- **What to work on**
From the first line of the listing below through the line with "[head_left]", transcribe exactly and skip the pictures.
******************************
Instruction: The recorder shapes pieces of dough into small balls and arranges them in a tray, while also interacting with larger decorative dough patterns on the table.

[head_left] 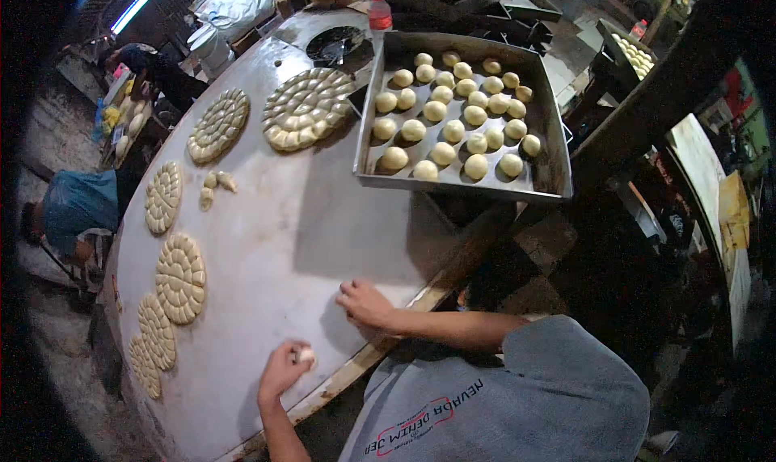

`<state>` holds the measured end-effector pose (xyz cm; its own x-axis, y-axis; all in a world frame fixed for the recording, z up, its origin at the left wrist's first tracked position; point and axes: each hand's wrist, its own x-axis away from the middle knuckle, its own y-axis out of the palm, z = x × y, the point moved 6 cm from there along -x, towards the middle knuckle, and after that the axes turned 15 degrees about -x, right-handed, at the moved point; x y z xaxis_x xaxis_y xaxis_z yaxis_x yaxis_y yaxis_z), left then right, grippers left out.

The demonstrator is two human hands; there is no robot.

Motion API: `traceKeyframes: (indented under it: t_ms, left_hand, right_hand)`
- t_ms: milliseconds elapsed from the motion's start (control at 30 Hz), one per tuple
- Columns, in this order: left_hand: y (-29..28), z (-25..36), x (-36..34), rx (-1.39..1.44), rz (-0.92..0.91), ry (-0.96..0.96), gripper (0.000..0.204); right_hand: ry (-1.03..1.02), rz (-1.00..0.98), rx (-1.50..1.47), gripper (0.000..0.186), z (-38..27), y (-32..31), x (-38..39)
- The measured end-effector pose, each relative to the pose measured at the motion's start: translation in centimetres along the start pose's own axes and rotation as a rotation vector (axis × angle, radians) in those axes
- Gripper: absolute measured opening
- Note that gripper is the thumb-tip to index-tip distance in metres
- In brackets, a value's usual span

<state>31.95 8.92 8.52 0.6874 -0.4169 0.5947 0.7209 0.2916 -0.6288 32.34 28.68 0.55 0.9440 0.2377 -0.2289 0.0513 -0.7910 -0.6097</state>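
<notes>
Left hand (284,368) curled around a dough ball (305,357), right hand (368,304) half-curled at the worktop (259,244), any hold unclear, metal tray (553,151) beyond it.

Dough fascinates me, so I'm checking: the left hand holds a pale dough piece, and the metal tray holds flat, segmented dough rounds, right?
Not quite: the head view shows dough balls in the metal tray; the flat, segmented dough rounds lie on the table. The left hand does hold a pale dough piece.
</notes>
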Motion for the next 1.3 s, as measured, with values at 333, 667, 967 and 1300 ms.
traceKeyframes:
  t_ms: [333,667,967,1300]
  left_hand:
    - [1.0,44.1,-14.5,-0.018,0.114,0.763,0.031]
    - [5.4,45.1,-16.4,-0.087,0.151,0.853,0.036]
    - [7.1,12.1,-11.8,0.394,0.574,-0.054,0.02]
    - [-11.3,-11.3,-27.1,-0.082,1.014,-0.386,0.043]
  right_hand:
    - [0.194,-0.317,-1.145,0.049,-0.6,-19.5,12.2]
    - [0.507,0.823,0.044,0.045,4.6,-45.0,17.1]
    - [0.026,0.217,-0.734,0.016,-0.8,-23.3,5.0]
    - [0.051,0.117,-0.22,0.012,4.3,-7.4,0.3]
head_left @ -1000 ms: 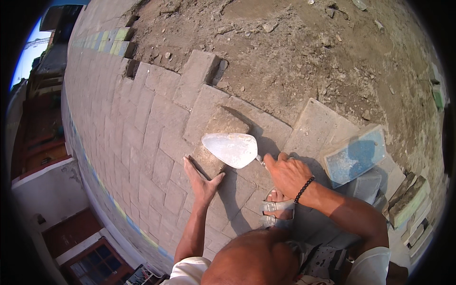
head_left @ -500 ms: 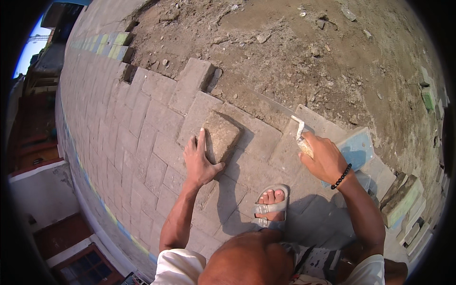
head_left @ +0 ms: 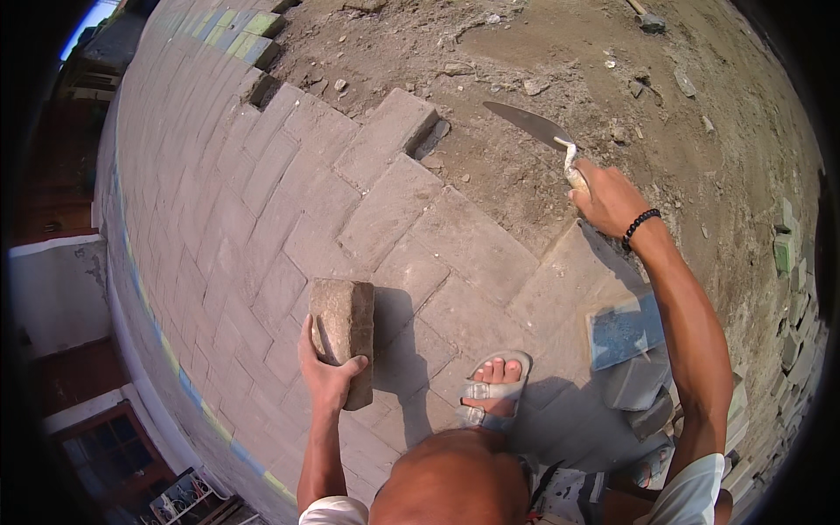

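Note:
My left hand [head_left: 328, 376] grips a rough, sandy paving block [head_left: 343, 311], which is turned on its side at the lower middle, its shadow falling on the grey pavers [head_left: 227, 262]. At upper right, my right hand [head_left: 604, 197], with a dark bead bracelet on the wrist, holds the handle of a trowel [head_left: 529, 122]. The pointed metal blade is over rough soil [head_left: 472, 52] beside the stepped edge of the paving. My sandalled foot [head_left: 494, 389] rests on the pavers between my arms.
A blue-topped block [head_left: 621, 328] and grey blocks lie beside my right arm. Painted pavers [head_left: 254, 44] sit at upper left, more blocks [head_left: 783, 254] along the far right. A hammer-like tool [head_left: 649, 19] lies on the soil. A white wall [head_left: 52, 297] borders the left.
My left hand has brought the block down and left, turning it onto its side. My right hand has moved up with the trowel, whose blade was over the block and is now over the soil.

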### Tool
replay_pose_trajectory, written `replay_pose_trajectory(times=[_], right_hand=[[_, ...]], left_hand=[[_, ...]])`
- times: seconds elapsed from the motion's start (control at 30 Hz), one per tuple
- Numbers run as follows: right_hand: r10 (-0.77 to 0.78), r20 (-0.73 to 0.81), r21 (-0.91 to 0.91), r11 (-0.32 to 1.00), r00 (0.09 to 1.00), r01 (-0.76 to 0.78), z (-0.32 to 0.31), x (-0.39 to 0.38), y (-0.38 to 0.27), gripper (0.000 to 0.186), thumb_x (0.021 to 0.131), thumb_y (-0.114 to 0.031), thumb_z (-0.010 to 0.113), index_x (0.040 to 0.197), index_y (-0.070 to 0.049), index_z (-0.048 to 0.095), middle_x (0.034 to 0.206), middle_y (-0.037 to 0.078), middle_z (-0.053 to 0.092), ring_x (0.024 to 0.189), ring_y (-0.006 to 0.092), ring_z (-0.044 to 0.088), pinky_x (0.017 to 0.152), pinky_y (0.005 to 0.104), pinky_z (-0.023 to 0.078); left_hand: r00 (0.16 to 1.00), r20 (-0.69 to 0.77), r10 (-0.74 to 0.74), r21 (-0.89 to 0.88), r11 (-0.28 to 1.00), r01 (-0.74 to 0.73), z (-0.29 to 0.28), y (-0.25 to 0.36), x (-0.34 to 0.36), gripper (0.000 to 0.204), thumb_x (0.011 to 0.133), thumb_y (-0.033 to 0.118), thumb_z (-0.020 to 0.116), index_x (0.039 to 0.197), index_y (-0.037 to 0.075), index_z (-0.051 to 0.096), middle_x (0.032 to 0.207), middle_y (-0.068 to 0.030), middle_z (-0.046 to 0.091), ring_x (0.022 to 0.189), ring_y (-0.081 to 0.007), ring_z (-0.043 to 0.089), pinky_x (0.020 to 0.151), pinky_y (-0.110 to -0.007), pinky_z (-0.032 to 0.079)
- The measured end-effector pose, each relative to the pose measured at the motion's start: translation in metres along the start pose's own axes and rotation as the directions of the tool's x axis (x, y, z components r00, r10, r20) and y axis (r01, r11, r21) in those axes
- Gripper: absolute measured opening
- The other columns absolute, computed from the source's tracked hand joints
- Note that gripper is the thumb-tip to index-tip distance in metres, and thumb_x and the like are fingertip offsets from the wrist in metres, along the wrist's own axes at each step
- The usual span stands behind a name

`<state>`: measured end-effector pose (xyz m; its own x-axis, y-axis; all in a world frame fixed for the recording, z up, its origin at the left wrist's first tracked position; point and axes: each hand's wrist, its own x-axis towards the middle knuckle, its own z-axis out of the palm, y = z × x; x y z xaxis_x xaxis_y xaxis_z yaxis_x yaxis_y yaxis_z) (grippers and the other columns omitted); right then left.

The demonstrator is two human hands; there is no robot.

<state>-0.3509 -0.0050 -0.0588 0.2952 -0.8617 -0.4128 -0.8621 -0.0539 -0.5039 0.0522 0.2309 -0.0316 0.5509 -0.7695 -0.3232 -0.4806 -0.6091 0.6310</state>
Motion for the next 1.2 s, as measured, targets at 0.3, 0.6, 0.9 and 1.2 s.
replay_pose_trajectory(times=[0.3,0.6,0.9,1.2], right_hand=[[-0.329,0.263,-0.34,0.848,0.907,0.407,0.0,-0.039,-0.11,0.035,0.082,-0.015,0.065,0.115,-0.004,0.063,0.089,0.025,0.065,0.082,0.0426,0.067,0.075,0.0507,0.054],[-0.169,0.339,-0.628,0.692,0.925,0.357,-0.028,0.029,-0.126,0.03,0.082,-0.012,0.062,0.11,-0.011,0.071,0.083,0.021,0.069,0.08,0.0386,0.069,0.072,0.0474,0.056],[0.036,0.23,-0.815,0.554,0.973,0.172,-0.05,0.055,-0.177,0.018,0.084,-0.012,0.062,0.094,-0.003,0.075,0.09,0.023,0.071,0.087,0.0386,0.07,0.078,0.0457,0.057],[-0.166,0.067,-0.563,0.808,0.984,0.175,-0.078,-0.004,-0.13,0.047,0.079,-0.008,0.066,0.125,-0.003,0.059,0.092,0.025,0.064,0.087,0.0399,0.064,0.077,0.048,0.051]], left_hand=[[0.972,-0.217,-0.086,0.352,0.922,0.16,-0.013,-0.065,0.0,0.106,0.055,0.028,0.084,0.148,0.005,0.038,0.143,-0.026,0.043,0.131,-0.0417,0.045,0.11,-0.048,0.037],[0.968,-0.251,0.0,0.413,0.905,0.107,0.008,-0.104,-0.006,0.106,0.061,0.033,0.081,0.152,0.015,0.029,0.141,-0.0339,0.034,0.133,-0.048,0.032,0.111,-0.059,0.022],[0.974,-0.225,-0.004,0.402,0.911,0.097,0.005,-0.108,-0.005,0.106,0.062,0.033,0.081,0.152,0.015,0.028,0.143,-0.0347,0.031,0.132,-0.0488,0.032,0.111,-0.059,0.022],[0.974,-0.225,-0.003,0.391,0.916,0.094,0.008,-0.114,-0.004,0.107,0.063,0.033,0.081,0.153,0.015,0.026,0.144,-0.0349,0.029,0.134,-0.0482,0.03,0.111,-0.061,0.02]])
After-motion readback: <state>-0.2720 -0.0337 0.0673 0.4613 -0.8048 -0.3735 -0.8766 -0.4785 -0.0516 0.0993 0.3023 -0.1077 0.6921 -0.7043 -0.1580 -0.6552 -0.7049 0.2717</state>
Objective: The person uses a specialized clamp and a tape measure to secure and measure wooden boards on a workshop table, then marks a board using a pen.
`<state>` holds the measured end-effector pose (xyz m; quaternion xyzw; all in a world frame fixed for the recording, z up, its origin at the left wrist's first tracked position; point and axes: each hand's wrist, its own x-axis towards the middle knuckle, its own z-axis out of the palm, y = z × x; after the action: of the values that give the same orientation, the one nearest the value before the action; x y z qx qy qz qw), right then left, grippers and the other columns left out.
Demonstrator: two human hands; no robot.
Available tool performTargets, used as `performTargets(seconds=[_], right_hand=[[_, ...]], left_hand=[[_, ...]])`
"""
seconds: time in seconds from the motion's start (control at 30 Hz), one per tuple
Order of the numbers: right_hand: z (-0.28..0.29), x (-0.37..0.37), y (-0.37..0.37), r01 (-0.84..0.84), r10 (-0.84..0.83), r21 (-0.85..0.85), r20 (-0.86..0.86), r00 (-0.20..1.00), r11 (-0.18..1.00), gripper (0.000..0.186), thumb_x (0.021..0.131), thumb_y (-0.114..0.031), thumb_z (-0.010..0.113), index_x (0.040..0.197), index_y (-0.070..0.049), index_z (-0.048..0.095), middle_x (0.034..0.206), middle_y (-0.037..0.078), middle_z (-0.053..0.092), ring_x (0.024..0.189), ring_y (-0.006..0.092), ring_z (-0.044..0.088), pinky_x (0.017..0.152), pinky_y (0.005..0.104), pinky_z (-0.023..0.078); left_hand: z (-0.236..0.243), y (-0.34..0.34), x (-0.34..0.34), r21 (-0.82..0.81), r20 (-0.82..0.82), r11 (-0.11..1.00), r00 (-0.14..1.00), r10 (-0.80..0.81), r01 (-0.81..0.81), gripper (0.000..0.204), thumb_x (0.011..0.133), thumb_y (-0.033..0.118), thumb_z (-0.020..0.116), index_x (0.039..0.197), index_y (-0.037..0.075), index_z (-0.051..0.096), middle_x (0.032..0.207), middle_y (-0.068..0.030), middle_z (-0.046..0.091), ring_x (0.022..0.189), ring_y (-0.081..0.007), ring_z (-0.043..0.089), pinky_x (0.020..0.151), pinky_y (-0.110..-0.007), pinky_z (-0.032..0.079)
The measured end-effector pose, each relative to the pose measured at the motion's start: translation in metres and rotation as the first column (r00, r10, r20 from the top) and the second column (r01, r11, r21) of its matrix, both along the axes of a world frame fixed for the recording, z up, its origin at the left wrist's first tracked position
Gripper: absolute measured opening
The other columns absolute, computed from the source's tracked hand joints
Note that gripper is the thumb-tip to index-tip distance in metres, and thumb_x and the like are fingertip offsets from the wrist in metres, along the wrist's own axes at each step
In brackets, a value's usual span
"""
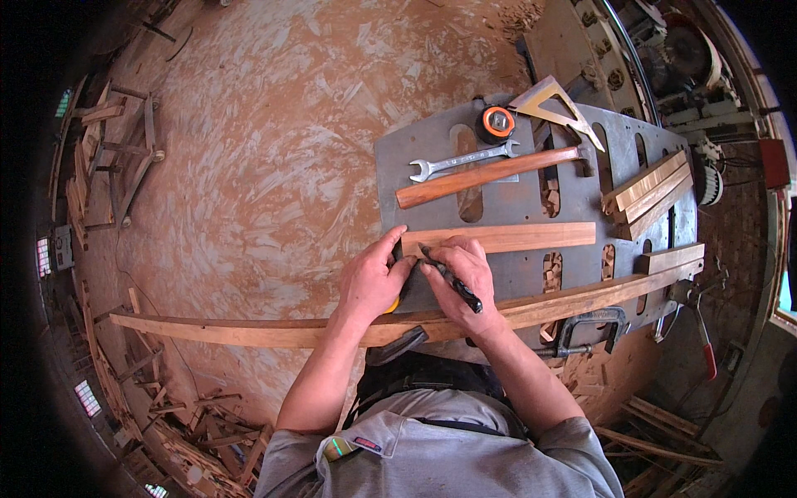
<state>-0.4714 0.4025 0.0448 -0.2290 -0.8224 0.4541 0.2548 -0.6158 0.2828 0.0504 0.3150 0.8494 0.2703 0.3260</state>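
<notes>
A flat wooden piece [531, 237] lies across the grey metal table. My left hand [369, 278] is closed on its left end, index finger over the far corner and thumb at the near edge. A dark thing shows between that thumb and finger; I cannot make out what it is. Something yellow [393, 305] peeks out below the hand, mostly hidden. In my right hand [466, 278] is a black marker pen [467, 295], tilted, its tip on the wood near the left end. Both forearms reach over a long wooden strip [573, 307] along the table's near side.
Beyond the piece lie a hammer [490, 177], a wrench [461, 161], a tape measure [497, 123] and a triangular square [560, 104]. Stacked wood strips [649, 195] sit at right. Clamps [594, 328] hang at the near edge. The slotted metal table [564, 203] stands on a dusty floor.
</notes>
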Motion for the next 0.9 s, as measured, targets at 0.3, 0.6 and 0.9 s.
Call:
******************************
- **Completed exercise**
Instruction: The recorder shapes pieces of dough into small balls and arranges them in a tray, while also interacting with larger decorative dough patterns on the table.

[head_left] 

Nothing remains to be answered in this exercise.